CSRF-protected login pages block crawlers until the request includes the same hidden token and session context that a browser sends. A Scrapy spider that handles that token correctly can reach account pages, member-only listings, and other authenticated responses without stalling on repeated redirects back to the login screen.

Scrapy uses FormRequest.from_response() to build a POST request from the live login form, which means hidden inputs such as a csrf_token, submit button values, and the session cookie from the login page can stay in the request automatically. That keeps the login flow closer to the browser path and avoids hard-coding one-time token values into the spider.

Token names, form selectors, and redirect behavior vary by site, and some logins add JavaScript-generated fields, CAPTCHA, or multi-factor prompts that a plain form POST cannot satisfy. Pass credentials without committing them to source control, and treat repeated login failures as a signal to re-check the live form instead of blindly retrying the same request.

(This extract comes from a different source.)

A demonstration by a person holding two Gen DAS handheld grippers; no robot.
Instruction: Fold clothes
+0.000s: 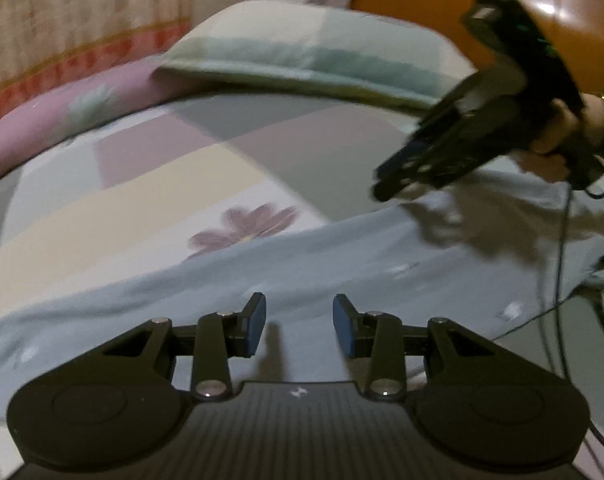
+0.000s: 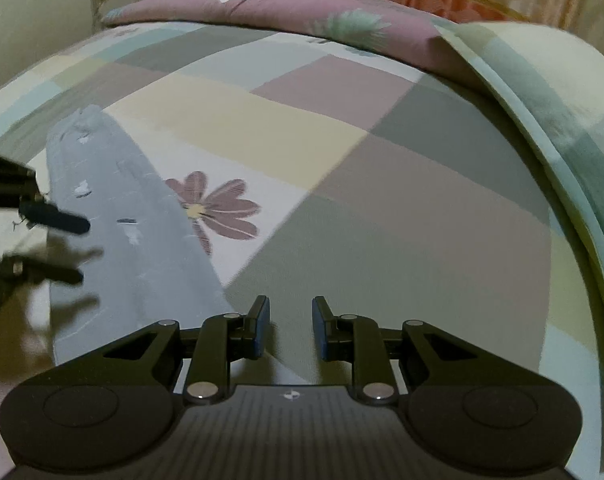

Steps to authenticate with a CSRF login form in Scrapy:

  1. Inspect the login form in scrapy shell so the spider uses the correct form selector and field names.
    $ scrapy shell "https://app.internal.example/login" --nolog
    >>> response.css('form#login-form input::attr(name)').getall()
    ['csrf_token', 'username', 'password', 'submit']
    >>> response.css('form#login-form input[name="csrf_token"]::attr(value)').get()
    'csrf-9c2d1a4b'
  2. Replace authlogin/spiders/account.py with a login-first spider that posts the form built from the live response.
    import scrapy
    from scrapy.exceptions import CloseSpider
    from scrapy.http import FormRequest
     
    class AccountSpider(scrapy.Spider):
        name = "account"
        allowed_domains = ["app.internal.example"]
        login_url = "https://app.internal.example/login"
        account_url = "https://app.internal.example/account"
     
        async def start(self):
            if not getattr(self, "username", None) or not getattr(self, "password", None):
                raise CloseSpider("Pass -a username=... -a password=...")
            yield scrapy.Request(self.login_url, callback=self.parse_login, dont_filter=True)
     
        def parse_login(self, response):
            yield FormRequest.from_response(
                response,
                formcss="form#login-form",
                formdata={
                    "username": self.username,
                    "password": self.password,
                },
                headers={"Referer": response.url},
                callback=self.after_login,
                dont_filter=True,
            )
     
        def after_login(self, response):
            if response.css("form#login-form input[name='csrf_token']"):
                raise CloseSpider("Login failed; still on the login form.")
            yield response.follow(self.account_url, callback=self.parse_account, dont_filter=True)
     
        def parse_account(self, response):
            yield {
                "account_name": response.css("h1::text").get(default="").strip(),
                "url": response.url,
            }

    FormRequest.from_response() reuses hidden fields already present in the form, so the CSRF token does not need to be copied into formdata manually. Use formcss or formid when the page has multiple forms, add dont_click=True if the default submit-button click adds the wrong payload, and move the same initial request into start_requests() when maintaining an older pre-start() spider.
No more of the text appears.